On the client, similar syntax with a different keystore file (and optionally a different password) will connect to the desired port on the server:
open(1,MODE="HOST=sslserv,PORT=11000,KEYSTORE=clientks,\
PASSWORD=clientpwd")"N5"
With minimal effort, a developer achieves a much higher degree of confidence in the inaccessibility of their data, regardless of the use and location of the clients. The myriad of methods available to developers to tighten security of their communications provides a great deal of flexibility with the structure and design of their application.
Using STARTTLS in Programs (BBj specific)

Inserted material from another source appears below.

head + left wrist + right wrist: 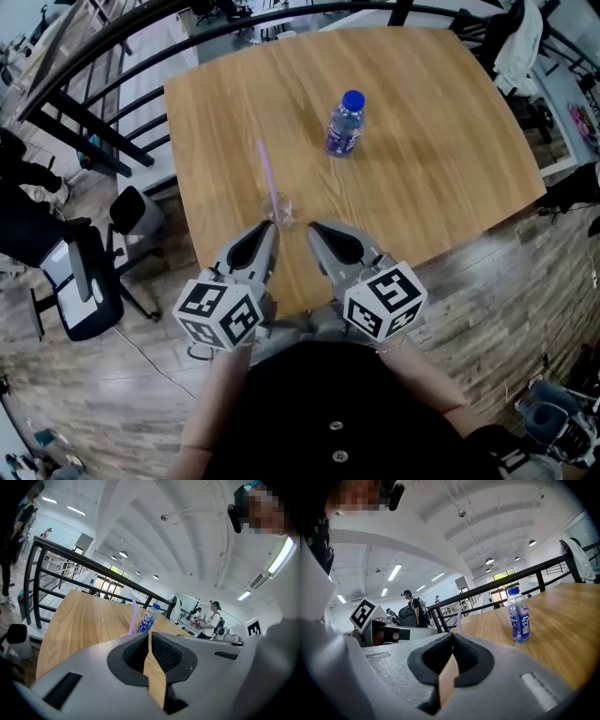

In addition to SSL capability, BBj 15.0 and higher also allows users to start with an unencrypted connection and later switch the connection to be encrypted using STARTTLS functionality using the CHANOPT() verb. As with SSL, the server is more complicated than the client and while BBj uses a default keystore, the user can specify their own using KEYSTORE and PASSWORD options in CHANOPT. In addition, switching a connection into an encrypted mode clearly only applies to a single connection, by default this is the last connection that server read from. However, the simplest way to just initiate STARTTLS on a connection using the defaults is very easy. CHANOPT(1)”STARTTLS” Customers should be aware that most protocols supporting STARTTLS functionality have some security issues surrounding it and therefore they need to read the protocol documentation carefully for correct usage.